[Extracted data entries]

____________

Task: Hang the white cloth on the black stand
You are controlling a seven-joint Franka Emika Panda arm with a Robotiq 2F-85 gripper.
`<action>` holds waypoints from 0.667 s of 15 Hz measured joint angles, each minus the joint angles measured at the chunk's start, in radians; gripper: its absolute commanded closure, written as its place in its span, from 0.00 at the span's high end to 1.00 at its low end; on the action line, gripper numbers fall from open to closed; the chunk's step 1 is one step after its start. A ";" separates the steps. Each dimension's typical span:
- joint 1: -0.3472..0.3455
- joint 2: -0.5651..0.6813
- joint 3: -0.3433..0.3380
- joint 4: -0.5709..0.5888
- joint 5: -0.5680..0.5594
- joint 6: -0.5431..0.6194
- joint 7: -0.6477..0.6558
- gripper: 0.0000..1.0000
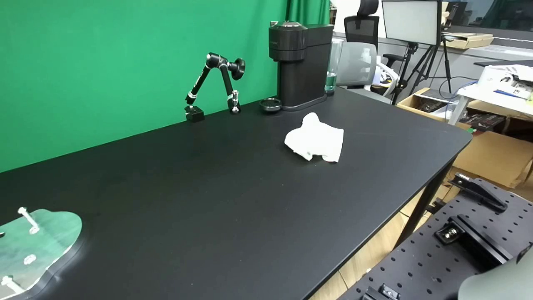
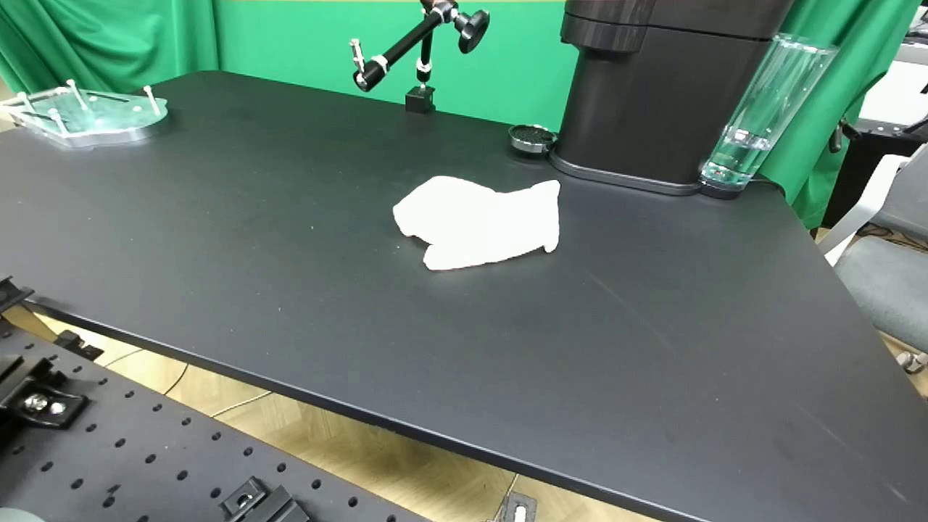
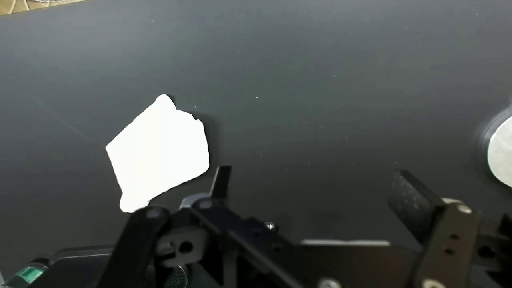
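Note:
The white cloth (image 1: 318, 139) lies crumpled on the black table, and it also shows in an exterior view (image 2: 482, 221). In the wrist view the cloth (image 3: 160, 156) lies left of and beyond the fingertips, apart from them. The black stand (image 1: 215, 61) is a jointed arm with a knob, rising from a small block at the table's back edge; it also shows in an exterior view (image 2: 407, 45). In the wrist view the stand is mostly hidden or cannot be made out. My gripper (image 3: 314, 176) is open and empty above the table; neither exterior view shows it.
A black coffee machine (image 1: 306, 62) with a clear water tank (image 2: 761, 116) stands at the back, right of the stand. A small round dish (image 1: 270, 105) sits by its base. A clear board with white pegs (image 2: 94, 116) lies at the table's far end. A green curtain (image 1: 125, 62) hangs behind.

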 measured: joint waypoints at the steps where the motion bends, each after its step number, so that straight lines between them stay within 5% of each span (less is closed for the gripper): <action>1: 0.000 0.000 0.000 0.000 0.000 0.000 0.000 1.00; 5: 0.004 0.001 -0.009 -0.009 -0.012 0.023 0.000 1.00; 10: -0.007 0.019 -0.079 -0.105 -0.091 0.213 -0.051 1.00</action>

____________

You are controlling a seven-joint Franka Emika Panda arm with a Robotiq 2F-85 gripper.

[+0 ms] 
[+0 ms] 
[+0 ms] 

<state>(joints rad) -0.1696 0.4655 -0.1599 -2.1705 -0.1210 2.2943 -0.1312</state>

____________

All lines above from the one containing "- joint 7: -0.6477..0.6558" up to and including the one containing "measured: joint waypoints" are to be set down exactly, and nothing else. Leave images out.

- joint 7: -0.6477..0.6558
- gripper: 0.0000..1.0000
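Note:
The white cloth (image 1: 318, 139) lies crumpled on the black table, and it also shows in an exterior view (image 2: 482, 221). In the wrist view the cloth (image 3: 160, 156) lies left of and beyond the fingertips, apart from them. The black stand (image 1: 215, 61) is a jointed arm with a knob, rising from a small block at the table's back edge; it also shows in an exterior view (image 2: 407, 45). In the wrist view the stand is mostly hidden or cannot be made out. My gripper (image 3: 314, 176) is open and empty above the table; neither exterior view shows it.
A black coffee machine (image 1: 306, 62) with a clear water tank (image 2: 761, 116) stands at the back, right of the stand. A small round dish (image 1: 270, 105) sits by its base. A clear board with white pegs (image 2: 94, 116) lies at the table's far end. A green curtain (image 1: 125, 62) hangs behind.
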
 measured: joint waypoints at the steps where the motion bends, each after its step number, so that straight lines between them stay within 5% of each span (less is closed for the gripper): <action>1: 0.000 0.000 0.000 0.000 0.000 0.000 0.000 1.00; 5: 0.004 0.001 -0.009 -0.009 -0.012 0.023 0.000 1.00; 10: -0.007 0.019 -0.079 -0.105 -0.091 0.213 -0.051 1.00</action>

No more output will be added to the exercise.